Vera Rubin discovered something that radically changes how we look at our universe, but she'll probably die without the Nobel committee ever recognizing her work. She is, after all, well past normal retirement age, even though she continues to work anyway (born in 1928; you do the math). Besides, astronomers continue to be underrepresented on the Nobel committee.
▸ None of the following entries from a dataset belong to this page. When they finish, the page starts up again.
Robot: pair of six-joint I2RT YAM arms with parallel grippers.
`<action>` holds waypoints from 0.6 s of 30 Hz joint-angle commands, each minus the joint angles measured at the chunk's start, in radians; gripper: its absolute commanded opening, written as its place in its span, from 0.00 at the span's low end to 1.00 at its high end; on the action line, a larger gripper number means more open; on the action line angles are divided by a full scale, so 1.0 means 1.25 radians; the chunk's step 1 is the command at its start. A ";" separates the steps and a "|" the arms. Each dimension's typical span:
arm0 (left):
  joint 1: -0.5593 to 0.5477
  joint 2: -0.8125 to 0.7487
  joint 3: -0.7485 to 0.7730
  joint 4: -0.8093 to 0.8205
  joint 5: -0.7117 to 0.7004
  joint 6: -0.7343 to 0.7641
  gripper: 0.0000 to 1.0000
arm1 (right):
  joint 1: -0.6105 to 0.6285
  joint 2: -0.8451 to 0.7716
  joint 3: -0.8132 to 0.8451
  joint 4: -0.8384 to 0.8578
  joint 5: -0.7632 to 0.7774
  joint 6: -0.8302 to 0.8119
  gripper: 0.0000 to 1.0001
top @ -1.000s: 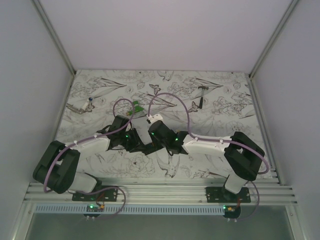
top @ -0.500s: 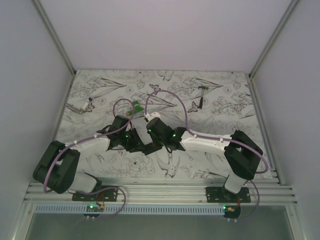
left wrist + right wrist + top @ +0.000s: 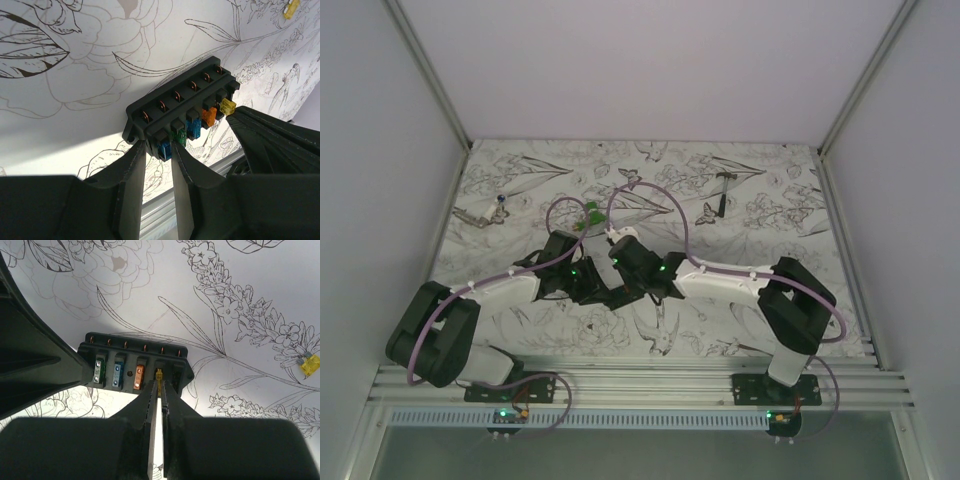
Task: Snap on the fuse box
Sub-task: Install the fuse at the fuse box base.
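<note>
Fuse box (image 3: 175, 106) sits clamped in the left gripper (image 3: 157, 150) while the right gripper (image 3: 159, 386) pinches a yellow fuse (image 3: 159, 375).

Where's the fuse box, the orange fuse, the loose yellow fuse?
fuse box (image 3: 135, 351): right wrist view, its upper rim.
orange fuse (image 3: 139, 377): right wrist view, its face.
loose yellow fuse (image 3: 310, 365): right wrist view, its body.

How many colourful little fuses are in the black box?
5, along the black plastic fuse box: blue, green, blue, orange, then a yellow fuse in the right claw.
</note>
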 commanded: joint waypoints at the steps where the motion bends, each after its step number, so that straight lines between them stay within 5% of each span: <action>1: 0.005 -0.002 -0.002 -0.044 -0.017 0.015 0.29 | -0.005 0.020 0.043 -0.019 -0.009 0.000 0.08; 18: 0.005 -0.002 -0.003 -0.044 -0.018 0.016 0.29 | -0.022 0.077 0.117 -0.151 -0.025 0.007 0.00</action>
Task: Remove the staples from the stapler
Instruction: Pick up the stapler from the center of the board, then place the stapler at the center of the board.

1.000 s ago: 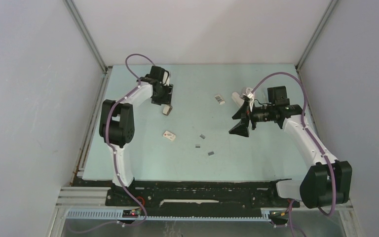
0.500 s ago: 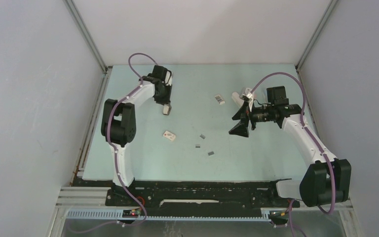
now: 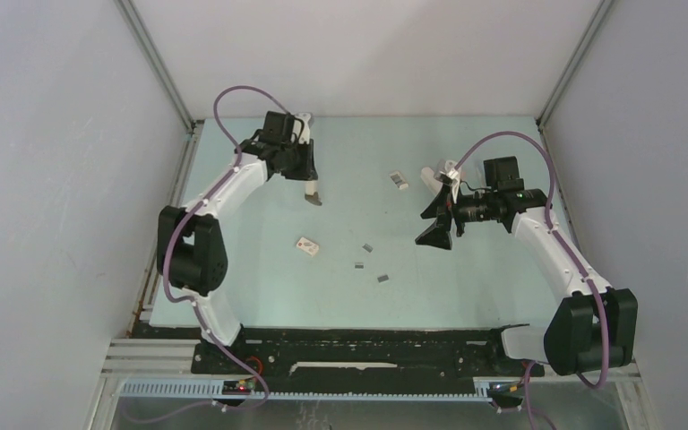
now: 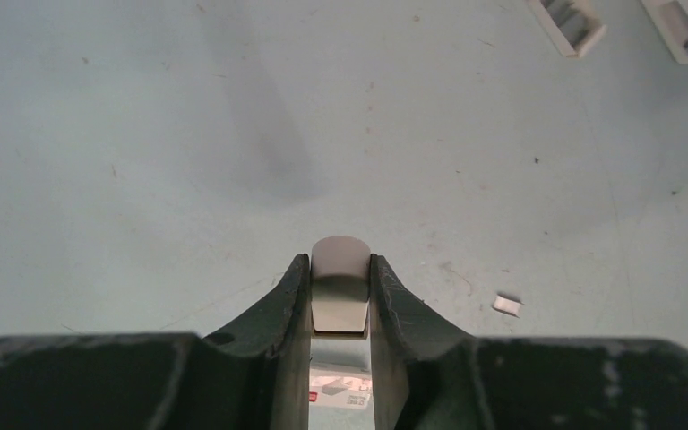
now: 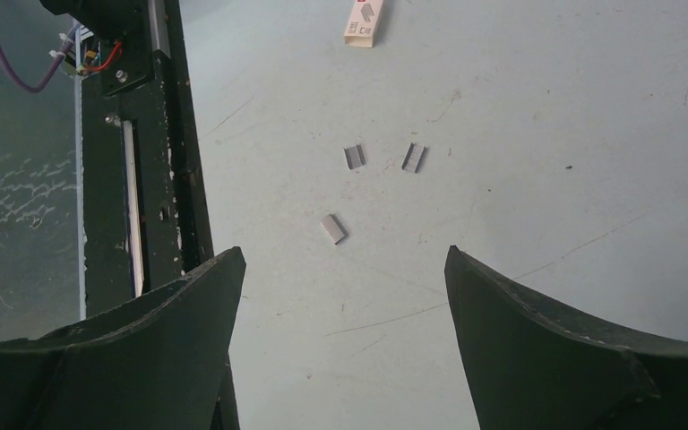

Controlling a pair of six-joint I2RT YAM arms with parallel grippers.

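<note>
Pale grey walls (image 3: 54, 179) close in a light green table (image 3: 358, 143) marked with faint scuffs and specks. The left arm (image 3: 224, 184) reaches toward the far left of the table, and its left gripper (image 4: 340, 278) is clamped narrowly on a small pale round-ended piece (image 4: 339, 269), held clear above the surface with its rounded end pointing away from the wrist. The right gripper (image 5: 345, 260) gapes wide with nothing between its fingers. A white box with red marks (image 3: 307, 246) lies left of centre, and another white box (image 3: 399, 180) lies farther back. The staples (image 3: 367, 247) are three short dark-grey strips lying on the table between the arms, well apart from both grippers, in a loose line slanting toward the near right. Their long axes run roughly left to right. A second ago the left gripper stood wider and lower around the piece; it has since closed and lifted, while the right arm, boxes and staples have not moved.
</note>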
Think I'm overstating the case? Hardly: this year's Nobel winners in physics were three Japanese guys (one of whom is at U. Chicago) who received the prize for their work in partially explaining symmetry breaking in particle physics, something that's important to understanding the Standard Model of the universe per the Big Bang theory. Symmetry breaking helps explain why there's more matter than antimatter in the universe, which is how the universe is here at all. However, these three guys each worked on a very small part of this larger discussion; and while what they've done is important in the larger scheme of particle physics and cosmology, their work is still a comparatively more minor part of that discussion than, say, discovering and documenting in detail over the last 40 years that the structure of the universe is radically different than anyone thought.

So why does the Nobel prize committee, among others, continue to ignore Vera Rubin? Well, first, the odds are stacked against women. No, really. Academia is still far more blatantly sexist than a lot of other areas of society (the American Association of University Women can tell you all about that, but I digress). Only two women have ever won a Nobel prize in physics, and only a handful have won Nobels in other disciplines. The first woman to receive a Nobel in physics was Marie Curie in 1903, who won it together with her husband, Pierre, for their work on radiation; the other, U.S. physicist Maria Goeppert-Mayer, shared the 1963 Nobel in physics with Eugene Wigner and Hans Jensen for her discoveries in describing nuclear shell structure (she developed a theory of the structure of the nucleus of the atom while she was at University of Chicago and Argonne National Labs from 1946-60).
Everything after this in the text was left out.